**** Information shown ****

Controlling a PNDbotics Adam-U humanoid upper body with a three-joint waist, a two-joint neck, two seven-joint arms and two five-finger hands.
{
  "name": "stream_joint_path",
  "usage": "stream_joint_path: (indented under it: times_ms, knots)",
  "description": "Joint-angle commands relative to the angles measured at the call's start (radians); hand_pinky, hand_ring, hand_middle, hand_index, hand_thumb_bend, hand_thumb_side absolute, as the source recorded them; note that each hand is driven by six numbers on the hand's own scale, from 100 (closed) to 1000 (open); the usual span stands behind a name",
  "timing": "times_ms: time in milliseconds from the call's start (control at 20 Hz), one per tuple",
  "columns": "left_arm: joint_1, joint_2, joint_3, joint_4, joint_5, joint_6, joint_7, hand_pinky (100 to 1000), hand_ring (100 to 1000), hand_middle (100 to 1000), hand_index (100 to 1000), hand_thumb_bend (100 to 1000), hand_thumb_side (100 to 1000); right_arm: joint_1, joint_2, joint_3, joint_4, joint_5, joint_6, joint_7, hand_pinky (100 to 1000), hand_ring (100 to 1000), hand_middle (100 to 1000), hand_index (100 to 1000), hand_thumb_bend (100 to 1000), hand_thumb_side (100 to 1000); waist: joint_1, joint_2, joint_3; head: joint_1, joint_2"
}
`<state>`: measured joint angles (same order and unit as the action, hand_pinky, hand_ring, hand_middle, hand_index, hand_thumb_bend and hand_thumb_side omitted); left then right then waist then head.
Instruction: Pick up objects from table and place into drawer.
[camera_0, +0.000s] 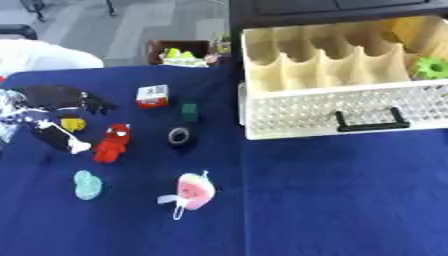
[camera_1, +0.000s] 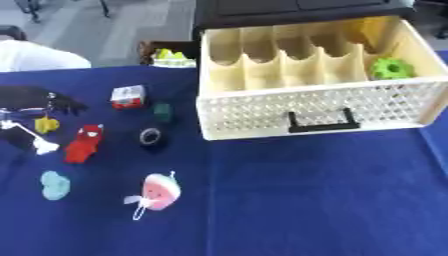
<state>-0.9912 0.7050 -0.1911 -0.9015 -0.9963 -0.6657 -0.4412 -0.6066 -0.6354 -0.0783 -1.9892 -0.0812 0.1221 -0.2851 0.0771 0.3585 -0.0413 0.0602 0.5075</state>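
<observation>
Drawer (camera_1: 315, 107): stood open at 1 o'clock; green object (camera_1: 391, 68) inside at right, fully seen only in right eye view.
Table (camera_0: 332, 200): red figure (camera_0: 112, 144), black ring (camera_0: 179, 135), pink toy (camera_0: 194, 191) lay at 9 o'clock.
Hands: none in view; fingers' state cannot be told.

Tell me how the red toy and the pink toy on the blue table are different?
The red figure is red with a dark patch on top; the pink toy is pink and rounded with a pale loop. The red figure lies farther back, beside the black ring; the pink toy lies nearer. Both lie outside the drawer.
</observation>
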Motion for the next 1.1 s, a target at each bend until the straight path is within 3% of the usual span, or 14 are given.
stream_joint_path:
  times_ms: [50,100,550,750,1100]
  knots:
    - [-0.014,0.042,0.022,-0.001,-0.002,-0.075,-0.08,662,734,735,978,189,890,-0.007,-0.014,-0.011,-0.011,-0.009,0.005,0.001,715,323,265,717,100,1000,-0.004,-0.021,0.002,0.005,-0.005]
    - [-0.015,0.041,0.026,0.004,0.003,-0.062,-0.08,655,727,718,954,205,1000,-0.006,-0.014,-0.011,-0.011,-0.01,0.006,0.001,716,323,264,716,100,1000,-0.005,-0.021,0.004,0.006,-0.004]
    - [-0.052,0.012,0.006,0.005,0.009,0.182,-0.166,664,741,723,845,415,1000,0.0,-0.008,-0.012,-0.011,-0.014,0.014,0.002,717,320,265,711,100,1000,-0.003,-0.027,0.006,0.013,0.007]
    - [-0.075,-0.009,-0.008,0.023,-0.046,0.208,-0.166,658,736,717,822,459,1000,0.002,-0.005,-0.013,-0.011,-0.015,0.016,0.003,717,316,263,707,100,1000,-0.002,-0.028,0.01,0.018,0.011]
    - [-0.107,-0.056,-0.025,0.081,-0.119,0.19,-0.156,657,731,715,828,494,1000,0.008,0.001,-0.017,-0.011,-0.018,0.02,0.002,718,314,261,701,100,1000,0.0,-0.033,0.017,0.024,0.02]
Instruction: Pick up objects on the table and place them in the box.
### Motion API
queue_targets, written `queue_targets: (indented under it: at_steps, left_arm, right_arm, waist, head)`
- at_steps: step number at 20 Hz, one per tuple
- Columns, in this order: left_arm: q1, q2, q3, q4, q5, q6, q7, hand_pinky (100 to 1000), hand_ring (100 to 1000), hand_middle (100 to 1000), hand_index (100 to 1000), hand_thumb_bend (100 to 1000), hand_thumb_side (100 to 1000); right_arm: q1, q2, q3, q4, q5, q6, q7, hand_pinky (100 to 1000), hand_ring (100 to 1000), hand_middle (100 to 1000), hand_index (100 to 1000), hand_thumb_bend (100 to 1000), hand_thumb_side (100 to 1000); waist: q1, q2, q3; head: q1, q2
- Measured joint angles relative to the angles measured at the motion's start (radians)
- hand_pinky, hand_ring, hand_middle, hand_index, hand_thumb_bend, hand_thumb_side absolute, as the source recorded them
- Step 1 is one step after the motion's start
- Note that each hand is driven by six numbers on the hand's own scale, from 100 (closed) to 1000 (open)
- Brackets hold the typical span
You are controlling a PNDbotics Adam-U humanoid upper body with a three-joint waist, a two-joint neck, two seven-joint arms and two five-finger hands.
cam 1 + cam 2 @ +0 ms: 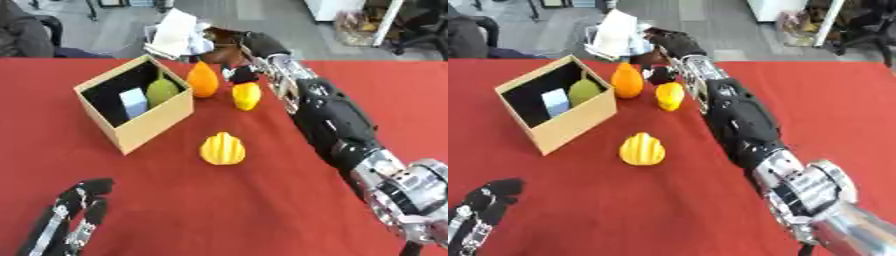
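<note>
- While I look down at the red table (219,210), my right hand (229,46) is stretched to the far edge, fingers curled around a dark brown object (220,50); what it is I cannot tell.
- Left hand (74,220) rests at the lower left corner, fingers relaxed, holding nothing.
- Box (149,122) stands far left; green fruit (161,91) and pale blue block (134,101) inside.
- Orange fruit (203,80) just beside the box; yellow fruit (247,95) right of it.
- Ribbed yellow object (222,149) nearer me, alone.
</note>
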Motion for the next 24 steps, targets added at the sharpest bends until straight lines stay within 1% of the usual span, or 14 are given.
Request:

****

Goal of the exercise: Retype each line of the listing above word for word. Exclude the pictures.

Worked solution:
Controlling a PNDbotics Adam-U humanoid upper body with a three-joint waist, a two-joint neck, two seven-joint arms and two five-finger hands.
{
  "name": "stream_joint_path",
  "usage": "stream_joint_path: (indented under it: times_ms, knots)",
  "description": "Joint-angle commands relative to the angles measured at the call's start (radians); hand_pinky, hand_ring, hand_middle, hand_index, hand_thumb_bend, hand_thumb_side absolute, as the source recorded them; note that each hand is driven by six numbers on the hand's own scale, from 100 (closed) to 1000 (open); the usual span stands behind a name",
  "timing": "times_ms: time in milliseconds from the call's start (control at 20 Hz), one per tuple",
  "columns": "left_arm: joint_1, joint_2, joint_3, joint_4, joint_5, joint_6, joint_7, hand_pinky (100 to 1000), hand_ring (100 to 1000), hand_middle (100 to 1000), hand_index (100 to 1000), hand_thumb_bend (100 to 1000), hand_thumb_side (100 to 1000); right_arm: joint_1, joint_2, joint_3, joint_4, joint_5, joint_6, joint_7, hand_pinky (100 to 1000), hand_ring (100 to 1000), hand_middle (100 to 1000), hand_index (100 to 1000), hand_thumb_bend (100 to 1000), hand_thumb_side (100 to 1000); waist: joint_1, joint_2, joint_3; head: joint_1, joint_2"
}
`<state>`: measured joint angles (same order and unit as the action, hand_pinky, hand_ring, hand_middle, hand_index, hand_thumb_bend and hand_thumb_side omitted); left then right then waist then head.
Instruction: Pick up objects from table and place into drawer.
[camera_0, +0.000s] 
[camera_1, +0.000s] 
<state>-0.9912 0.7050 -0.1911 -0.9015 -0.9963 -0.6657 -0.4412 -0.6066 -0.6354 -0.0783 -1.9892 -0.0812 0.1221 -0.2851 0.0771 0.3585 -0.0413 0.0602 0.5075</state>
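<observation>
Drawer (camera_1: 315, 107): stood open at 1 o'clock; green object (camera_1: 391, 68) inside at right, fully seen only in right eye view.
Table (camera_0: 332, 200): red figure (camera_0: 112, 144), black ring (camera_0: 179, 135), pink toy (camera_0: 194, 191) lay at 9 o'clock.
Hands: none in view; fingers' state cannot be told.

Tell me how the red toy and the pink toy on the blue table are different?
The red figure is red with a dark patch on top; the pink toy is pink and rounded with a pale loop. The red figure lies farther back, beside the black ring; the pink toy lies nearer. Both lie outside the drawer.
</observation>
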Motion for the next 1.1 s, a target at each bend until the straight path is within 3% of the usual span, or 14 are given.
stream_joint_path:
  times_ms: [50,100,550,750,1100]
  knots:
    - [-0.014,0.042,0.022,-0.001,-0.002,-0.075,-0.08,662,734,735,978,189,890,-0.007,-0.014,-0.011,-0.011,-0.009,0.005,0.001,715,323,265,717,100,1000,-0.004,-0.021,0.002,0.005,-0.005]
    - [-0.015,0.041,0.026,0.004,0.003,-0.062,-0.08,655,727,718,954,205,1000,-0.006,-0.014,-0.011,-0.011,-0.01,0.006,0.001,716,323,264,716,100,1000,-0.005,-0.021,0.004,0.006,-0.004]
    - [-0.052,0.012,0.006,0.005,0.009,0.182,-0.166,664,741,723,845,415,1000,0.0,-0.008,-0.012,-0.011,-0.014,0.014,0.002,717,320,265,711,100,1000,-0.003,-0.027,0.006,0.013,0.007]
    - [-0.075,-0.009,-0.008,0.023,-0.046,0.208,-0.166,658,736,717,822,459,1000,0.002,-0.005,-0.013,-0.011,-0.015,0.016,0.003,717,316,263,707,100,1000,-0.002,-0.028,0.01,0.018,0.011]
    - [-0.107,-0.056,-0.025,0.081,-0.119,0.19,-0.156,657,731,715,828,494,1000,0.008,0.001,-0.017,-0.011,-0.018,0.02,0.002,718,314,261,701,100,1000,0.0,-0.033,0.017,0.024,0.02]
Instruction: Pick up objects on the table and place them in the box.
### Motion API
queue_targets, written `queue_targets: (indented under it: at_steps, left_arm, right_arm, waist, head)`
- at_steps: step number at 20 Hz, one per tuple
- Columns, in this order: left_arm: q1, q2, q3, q4, q5, q6, q7, hand_pinky (100 to 1000), hand_ring (100 to 1000), hand_middle (100 to 1000), hand_index (100 to 1000), hand_thumb_bend (100 to 1000), hand_thumb_side (100 to 1000); right_arm: q1, q2, q3, q4, q5, q6, q7, hand_pinky (100 to 1000), hand_ring (100 to 1000), hand_middle (100 to 1000), hand_index (100 to 1000), hand_thumb_bend (100 to 1000), hand_thumb_side (100 to 1000); waist: q1, q2, q3; head: q1, q2
- Measured joint angles relative to the angles measured at the motion's start (radians)
- hand_pinky, hand_ring, hand_middle, hand_index, hand_thumb_bend, hand_thumb_side absolute, as the source recorded them
- Step 1 is one step after the motion's start
- Note that each hand is driven by six numbers on the hand's own scale, from 100 (closed) to 1000 (open)
- Brackets hold the typical span
You are controlling a PNDbotics Adam-U humanoid upper body with a three-joint waist, a two-joint neck, two seven-joint arms and two five-finger hands.
cam 1 + cam 2 @ +0 ms: 
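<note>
- While I look down at the red table (219,210), my right hand (229,46) is stretched to the far edge, fingers curled around a dark brown object (220,50); what it is I cannot tell.
- Left hand (74,220) rests at the lower left corner, fingers relaxed, holding nothing.
- Box (149,122) stands far left; green fruit (161,91) and pale blue block (134,101) inside.
- Orange fruit (203,80) just beside the box; yellow fruit (247,95) right of it.
- Ribbed yellow object (222,149) nearer me, alone.
</note>
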Motion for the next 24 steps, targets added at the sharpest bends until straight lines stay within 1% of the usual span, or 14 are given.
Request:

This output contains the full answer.